All this happened despite some very large obstacles to sales. Many places would flat out just not carry the book. It was illegal to even mail a copy to anyone in Australia, Canada, South Africa, or the Soviet Union. One library in Beverly Farms, Massachusetts put a large sign out on their front lawn that read “This library does not carry Peyton Place. If you want it, go to Salem.” A Providence, Rhode Island bookseller faced fines and imprisonment when he was accused of selling it to a minor. If Gilmanton residents wanted a copy of the book written by their neighbor, they had to drive to nearby Laconia to get it, there was not one single retailer in town that would carry the book. A bookstore in nearby Meredith, New Hampshire graced their window with a sign reading “Peyton Place is here— I don’t know why you want to read it, but we are selling it for $3.95.” A Laconia bookshop reported selling hundreds of copies.
After the publication of Peyton Place Grace Metalious would never again have a quiet respectable family life. The novel brought her fame, a sort of infamy really, and a fortune. Those things brought the kinds of hangers-on that often show up when someone has had a sudden stroke of good fortune such as a large inheritance or winning the lottery. The little girl who had wanted everything and wanted it all the time, the girl who was married and tied down with children while still a teenager, suddenly had money and free time and lots of new friends who wanted her to share both with them. A party began that never really slowed down or ended.

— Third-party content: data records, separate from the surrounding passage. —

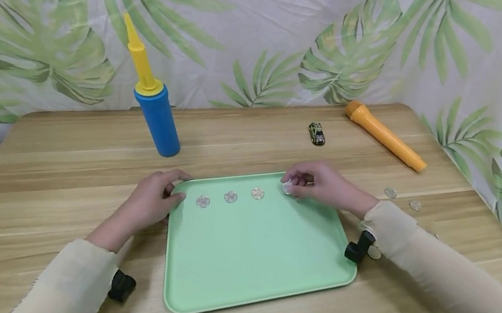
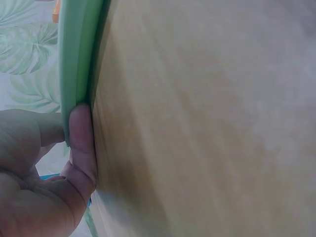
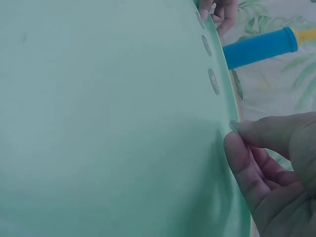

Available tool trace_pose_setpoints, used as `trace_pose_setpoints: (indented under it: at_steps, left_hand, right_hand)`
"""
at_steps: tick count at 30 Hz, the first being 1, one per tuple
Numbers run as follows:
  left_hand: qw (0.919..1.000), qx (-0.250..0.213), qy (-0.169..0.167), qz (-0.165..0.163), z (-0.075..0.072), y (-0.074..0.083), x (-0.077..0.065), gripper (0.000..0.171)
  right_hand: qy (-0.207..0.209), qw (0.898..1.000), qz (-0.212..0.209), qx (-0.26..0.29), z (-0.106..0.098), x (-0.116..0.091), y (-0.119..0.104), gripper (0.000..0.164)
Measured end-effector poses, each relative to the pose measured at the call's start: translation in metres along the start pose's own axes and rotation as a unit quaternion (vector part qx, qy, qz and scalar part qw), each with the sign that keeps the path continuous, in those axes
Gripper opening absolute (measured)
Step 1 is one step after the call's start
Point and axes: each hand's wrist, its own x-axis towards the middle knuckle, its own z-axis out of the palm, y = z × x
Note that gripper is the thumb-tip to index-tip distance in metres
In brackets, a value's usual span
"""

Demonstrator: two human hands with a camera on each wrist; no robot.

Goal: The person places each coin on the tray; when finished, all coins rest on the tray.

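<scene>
A light green tray (image 1: 256,249) lies on the wooden table, with three silver coins in a row along its far side: a left coin (image 1: 203,201), a middle coin (image 1: 230,197) and a right coin (image 1: 257,193). My right hand (image 1: 321,183) pinches a fourth coin (image 3: 234,126) between thumb and fingertips, over the tray's far right corner, in line with the row. At the far left corner my left hand (image 1: 154,198) grips the tray's rim, its thumb on the top and fingers at the edge, as the left wrist view (image 2: 49,168) shows close up.
Several loose coins lie right of the tray, among them one coin (image 1: 390,193) and another coin (image 1: 415,205). Behind the tray stands a blue and yellow hand pump (image 1: 158,119). A toy car (image 1: 316,134) and an orange microphone (image 1: 385,136) lie at the back right.
</scene>
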Motion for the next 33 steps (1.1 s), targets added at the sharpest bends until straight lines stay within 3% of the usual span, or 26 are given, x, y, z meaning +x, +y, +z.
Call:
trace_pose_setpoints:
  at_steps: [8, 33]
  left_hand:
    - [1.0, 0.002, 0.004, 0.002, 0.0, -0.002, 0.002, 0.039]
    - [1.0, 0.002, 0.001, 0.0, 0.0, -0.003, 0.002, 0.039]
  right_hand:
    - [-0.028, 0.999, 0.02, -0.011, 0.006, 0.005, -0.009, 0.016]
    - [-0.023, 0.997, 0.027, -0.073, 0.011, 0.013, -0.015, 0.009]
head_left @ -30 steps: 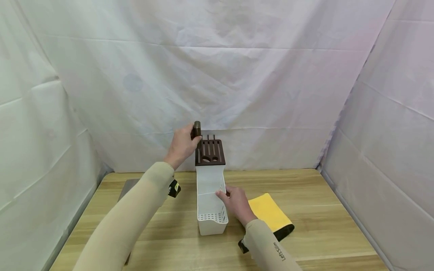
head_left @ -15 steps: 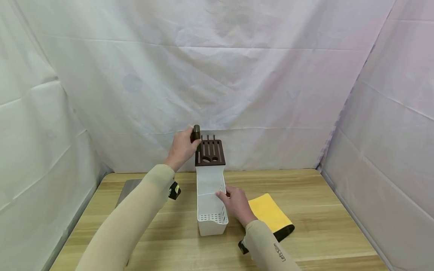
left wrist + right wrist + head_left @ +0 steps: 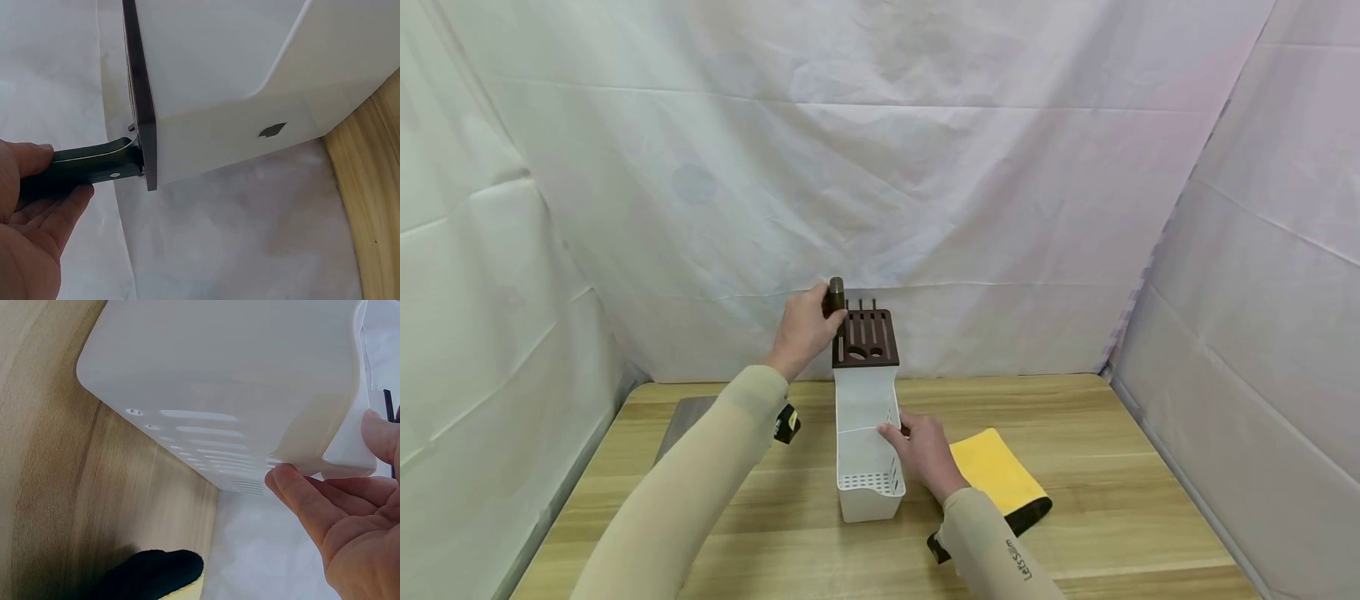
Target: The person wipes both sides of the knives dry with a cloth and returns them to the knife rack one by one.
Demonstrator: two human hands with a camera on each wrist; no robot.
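Gripping a dark-green-handled knife (image 3: 94,165) with the left hand (image 3: 802,327) — looks nearly fully sunk into the brown slotted top (image 3: 868,337) of a white plastic holder (image 3: 860,400), just not released; right hand (image 3: 927,454) pinches its side.

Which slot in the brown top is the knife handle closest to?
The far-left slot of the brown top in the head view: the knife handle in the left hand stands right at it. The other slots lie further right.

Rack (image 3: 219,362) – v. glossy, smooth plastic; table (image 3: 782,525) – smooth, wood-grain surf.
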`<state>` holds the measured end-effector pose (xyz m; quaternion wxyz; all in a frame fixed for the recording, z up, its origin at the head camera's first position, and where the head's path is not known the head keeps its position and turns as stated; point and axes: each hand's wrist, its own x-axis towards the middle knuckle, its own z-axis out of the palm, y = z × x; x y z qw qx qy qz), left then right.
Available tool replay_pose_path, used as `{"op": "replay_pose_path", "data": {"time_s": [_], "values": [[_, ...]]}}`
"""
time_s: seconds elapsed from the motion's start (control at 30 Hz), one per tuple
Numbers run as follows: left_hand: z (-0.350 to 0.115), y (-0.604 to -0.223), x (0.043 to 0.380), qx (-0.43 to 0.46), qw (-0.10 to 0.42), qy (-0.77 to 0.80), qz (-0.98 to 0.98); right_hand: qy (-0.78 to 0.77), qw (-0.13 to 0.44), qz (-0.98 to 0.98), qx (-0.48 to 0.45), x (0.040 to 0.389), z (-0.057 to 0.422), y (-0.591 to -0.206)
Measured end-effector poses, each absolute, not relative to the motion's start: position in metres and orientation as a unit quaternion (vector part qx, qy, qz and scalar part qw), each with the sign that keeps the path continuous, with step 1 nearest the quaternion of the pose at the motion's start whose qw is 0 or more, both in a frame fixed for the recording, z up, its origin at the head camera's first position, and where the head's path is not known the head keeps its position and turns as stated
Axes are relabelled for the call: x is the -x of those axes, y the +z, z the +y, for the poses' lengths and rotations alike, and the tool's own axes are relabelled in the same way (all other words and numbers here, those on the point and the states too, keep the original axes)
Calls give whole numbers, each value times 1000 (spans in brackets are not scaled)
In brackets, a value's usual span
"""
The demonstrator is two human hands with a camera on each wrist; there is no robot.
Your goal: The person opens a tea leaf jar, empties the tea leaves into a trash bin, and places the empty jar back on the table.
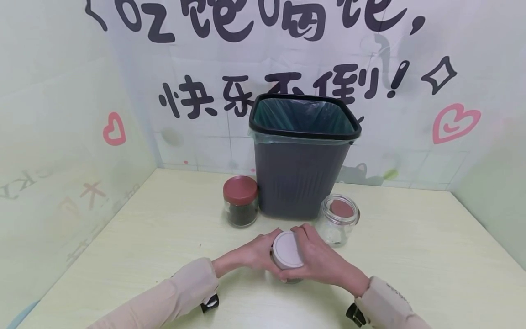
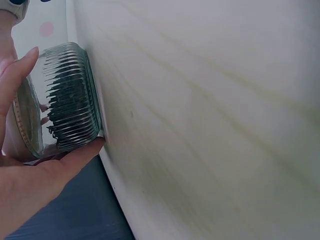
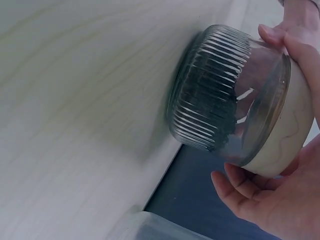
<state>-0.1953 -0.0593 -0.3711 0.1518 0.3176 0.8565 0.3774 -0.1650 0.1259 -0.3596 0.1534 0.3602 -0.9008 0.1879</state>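
Observation:
A ribbed glass jar [image 3: 215, 95] with dark contents stands on the table, capped by a pale, off-white lid [image 1: 287, 250]. My left hand [image 1: 259, 253] holds the jar from the left, its fingers [image 2: 75, 162] stretched along the glass down to near the base. From the right, my right hand [image 1: 318, 260] grips the lid, thumb at the near side and fingers at the far side. In the right wrist view, the lower fingertips of that hand lie by the lid's edge. The dark contents fill the ribbed lower part, below clear glass.
Behind the hands stands a dark grey bin [image 1: 302, 178] with a green liner. A jar with a red lid [image 1: 241, 190] and dark contents is left of it. Right of it, close to my right hand, is a clear glass jar [image 1: 334, 230] with a reddish disc at its top.

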Motion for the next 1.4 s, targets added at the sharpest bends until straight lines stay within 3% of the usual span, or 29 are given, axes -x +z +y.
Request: {"op": "replay_pose_path", "data": {"time_s": [0.67, 1.03, 1.4], "values": [[-59, -371, 195, -318, 160, 404, 842, 269, -17, -878, -394, 180, 137, -347], [-59, -372, 194, -314, 160, 408, 842, 275, -61, -866, -414, 182, 137, -340], [-59, -372, 196, -317, 160, 408, 841, 269, -65, -856, -437, 184, 136, -337]]}}
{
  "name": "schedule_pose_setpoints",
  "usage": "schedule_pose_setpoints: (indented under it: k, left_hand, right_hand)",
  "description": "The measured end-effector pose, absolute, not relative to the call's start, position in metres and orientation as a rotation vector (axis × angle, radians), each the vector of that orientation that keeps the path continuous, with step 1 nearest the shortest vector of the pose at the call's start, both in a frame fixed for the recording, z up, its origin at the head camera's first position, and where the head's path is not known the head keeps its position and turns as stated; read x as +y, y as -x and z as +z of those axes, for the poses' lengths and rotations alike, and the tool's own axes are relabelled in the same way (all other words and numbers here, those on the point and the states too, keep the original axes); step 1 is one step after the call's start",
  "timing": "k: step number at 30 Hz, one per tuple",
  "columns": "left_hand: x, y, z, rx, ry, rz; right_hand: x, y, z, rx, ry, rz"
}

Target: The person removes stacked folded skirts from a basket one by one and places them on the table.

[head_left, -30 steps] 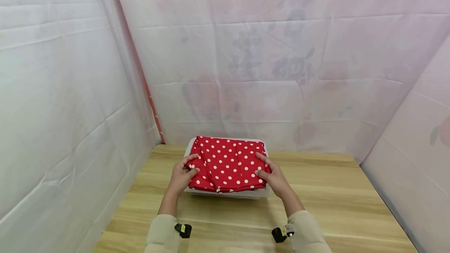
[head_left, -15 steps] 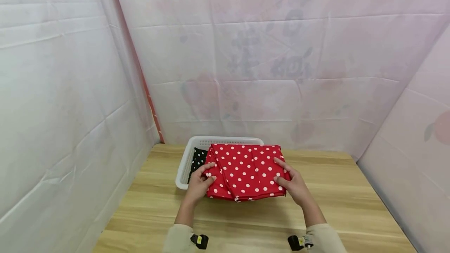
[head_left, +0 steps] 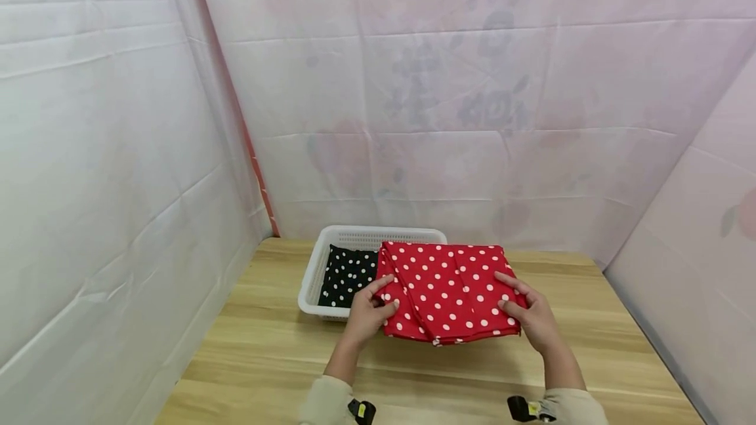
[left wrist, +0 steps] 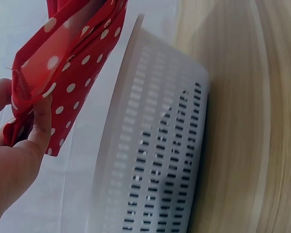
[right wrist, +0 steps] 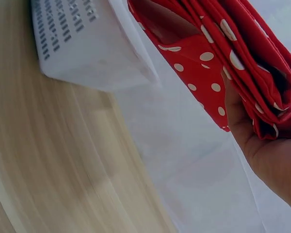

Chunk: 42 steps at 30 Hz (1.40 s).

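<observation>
A folded red cloth with white dots [head_left: 445, 290] is held up level between both hands, over the right part of a white plastic basket [head_left: 315, 281] and beyond its right side. My left hand [head_left: 366, 313] pinches the cloth's left edge, thumb on top; in the left wrist view the fingers [left wrist: 41, 124] curl under the fabric. The right hand [head_left: 531, 317] grips the opposite edge, and the right wrist view shows several stacked folds [right wrist: 242, 68] in its grasp. Inside the basket lies a folded black cloth with white dots [head_left: 348, 274], its right part hidden behind the red one.
The basket stands near the back of a wooden table [head_left: 260, 346]. Pale printed sheets [head_left: 437, 149] hang behind the table and along both sides. A small black camera is strapped at each wrist, over beige sleeves [head_left: 331, 399].
Both hands have carried the red cloth to the right from above the basket. The basket's left part and the black cloth in it have come into sight.
</observation>
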<state>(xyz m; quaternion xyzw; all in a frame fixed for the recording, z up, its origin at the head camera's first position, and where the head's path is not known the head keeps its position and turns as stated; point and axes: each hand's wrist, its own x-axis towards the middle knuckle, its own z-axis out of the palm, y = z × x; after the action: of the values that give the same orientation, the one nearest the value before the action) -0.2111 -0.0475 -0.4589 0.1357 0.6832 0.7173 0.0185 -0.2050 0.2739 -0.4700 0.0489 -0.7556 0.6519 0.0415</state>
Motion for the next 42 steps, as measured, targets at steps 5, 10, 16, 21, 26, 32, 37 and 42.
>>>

In the short and troubled life of Grace Metalious, the former mill worker from humble beginnings would pen a shocking best-selling novel that would then be turned into a slightly more sanitized movie. That movie would then be turned into an even more sanitized television show. The Peyton Place television series was a prime-time soap opera that aired two to three times a week for five years on ABC. It starred Mia Farrow as Allison MacKenzie and Ryan O’Neal as bad boy Rodney Harrison. The Cross family, the literary stand-ins for the real-life Robert family, were eliminated as characters in the show from the start. It would surely have upset Grace Metalious, but she died six months before the show ever aired. As the stories of Peyton Place, through movies and years of T.V, became copies of copies of copies, the women behind the book, Grace Metalious and Barbara Roberts, became more and more removed from the story. The ‘Peyton Place’ Murder tells the story of how Peyton Place came to be written- and recounts the shocking true crime that has been hidden at the center of it.
Faye Butchy says
Sounds great! I am interested in learning how Peyton Place was written & the parts based on the author’s life.